Reporter: Lailatul Anisah | Editor: Noverius Laoli
KONTAN.CO.ID - JAKARTA. Direktur Ekonomi Center of Economic and Law Studies (Celios) Nailul Huda menyoroti upaya pemerintah dalam memberantas impor ilegal di Indonesia.
Menurutnya kunci dari pemberantasan impor ilegal adalah pengetatan impor yang masuk melalui pelabuhan dengan mengubah aturan pengawasan barang-barang yang dilarang atau dibatasi (lartas) menjadi border atau diawasi dalam kawasan pabean.
"Pengalihan dari post border ke border untuk pelabuhan memang menjadi kunci, namun implementasinya harus diawasi," jelas Nailul pada Kontan.co.id, Rabu (10/7).
Lebih lanjut, Nailul juga mengapresiasi niat Menteri Perdagagan Zulkfli Hasan (Mendag Zulhas) yang bakal membuat satgas khusus pemberantasan impor ilegal.

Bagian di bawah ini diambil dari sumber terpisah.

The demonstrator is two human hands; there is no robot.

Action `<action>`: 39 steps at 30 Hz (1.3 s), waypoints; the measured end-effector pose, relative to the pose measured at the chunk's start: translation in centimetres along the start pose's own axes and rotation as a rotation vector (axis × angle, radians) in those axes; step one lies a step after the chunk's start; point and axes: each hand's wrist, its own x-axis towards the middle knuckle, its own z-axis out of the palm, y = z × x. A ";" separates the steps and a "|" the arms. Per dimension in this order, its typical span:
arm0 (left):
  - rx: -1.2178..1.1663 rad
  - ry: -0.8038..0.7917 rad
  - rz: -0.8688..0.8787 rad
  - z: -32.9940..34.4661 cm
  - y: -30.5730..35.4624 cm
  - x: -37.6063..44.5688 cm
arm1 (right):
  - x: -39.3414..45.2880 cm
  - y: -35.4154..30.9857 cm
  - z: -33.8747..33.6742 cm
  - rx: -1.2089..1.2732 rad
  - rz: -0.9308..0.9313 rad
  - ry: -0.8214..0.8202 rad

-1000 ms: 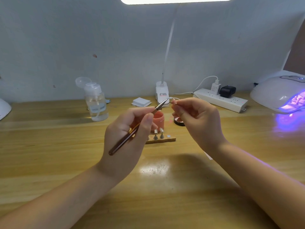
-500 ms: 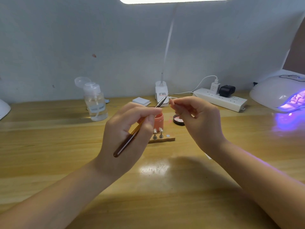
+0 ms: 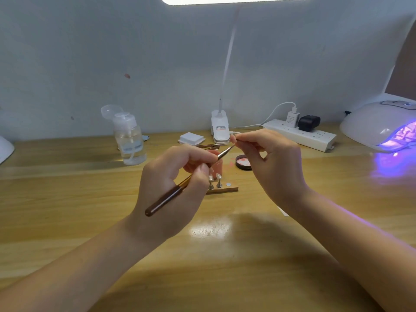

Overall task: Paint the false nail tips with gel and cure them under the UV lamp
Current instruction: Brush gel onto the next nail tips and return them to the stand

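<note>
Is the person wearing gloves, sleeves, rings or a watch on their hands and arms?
No. Both the left hand and the right hand are bare, with no gloves. No ring shows on the fingers, and neither wrist has a watch or bracelet. Both forearms are uncovered as far as the picture shows, with no sleeve in view. The fingernails look short and plain.

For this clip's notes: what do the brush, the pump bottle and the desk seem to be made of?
Brush in the left hand: dark glossy handle, lacquered wood or plastic, with a silvery ferrule, likely metal by its shine.
Pump bottle: clear plastic, as the liquid shows through; white top.
Desk: light wood grain, glossy finish reflecting the lamp; solid or laminate unclear.
</note>
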 end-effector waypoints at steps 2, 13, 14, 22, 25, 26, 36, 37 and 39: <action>0.006 0.028 -0.007 0.1 0.0 0.1 | 0.0 0.0 0.1 -0.003 -0.006 -0.006; 0.045 -0.011 -0.010 0.2 -0.1 0.2 | -0.2 0.3 0.3 0.004 0.028 0.001; 0.045 -0.033 -0.013 0.2 -0.1 0.2 | -0.3 0.4 0.4 0.006 0.031 -0.001; -0.077 -0.004 -0.235 -0.7 -1.5 1.5 | -2.2 2.8 0.9 0.084 0.303 -0.093; -0.027 0.016 -0.377 -0.7 -3.2 3.4 | -2.5 3.2 1.2 0.102 0.355 -0.117; 0.006 0.018 -0.417 -0.6 -3.8 4.1 | -2.6 3.2 1.4 0.095 0.363 -0.127; 0.296 -0.351 -0.790 2.3 -6.4 11.1 | -2.8 3.6 2.0 0.026 0.288 -0.170; 0.310 -0.381 -0.800 2.6 -6.5 11.3 | -2.8 3.6 2.0 0.025 0.282 -0.171; 0.308 -0.409 -0.821 3.0 -6.8 11.3 | -2.7 3.5 2.1 0.026 0.261 -0.183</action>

Hanya saja, menurutnya pembentukan satgas ini lebih tepat jika melalui Kementerian Koordinator Perekonomian. Dengan demikian, bahkan banyak lagi Kementerian/Lembaga yang bisa dilibatkan untuk memaksimalkan kerja kerja satgas itu.
"Satgas ini perlu koordinator dari Kemenko Perekonomian yang nantinya menjadi orkestrasi dari kebijakan impor di bawahnya," jelasnya.
Sebelumnya, Menteri Koordinator Bidang Perekonomian, Airlangga Hartarto masih enggan mengomentari lebih rencana Mendag Zulhas dalam pembuatan satgas pemberantasan impor ilegal ini.
Airlangga menilai pemberantasan impor ilegal sebenarnya cukup ditindak melalui jalur hukum saja sesuai dengan aturan yang ada.
"Ya silahkan dibuat (satgas), tapi kan namanya ilegal tindak saja sesuai dengan aturanya," kata Airlangga pada awak media, Selasa (9/7).
Sementara Zulhas menyebut pembentukan satgas pengendalian impor ilegal ini penting dilakukan.
Pasalnya, ia menemukan adanya perbedaan data impor dalam negeri dengan data ekspor dari negara asal. Artinya, memang ada indikasi terjadinya impor yang tidak tercatat atau tidak resmi.
"Data impor milik kita dengan data milik luar (negara asal) ternyata jomplang. Misalnya di BPS tercatat impor kita US$ 100 juta, tapi bunyi data di luar ekspor mereka (ke Indonesia) tercatat US$ 300 juta dolar," jelas Zulkifli.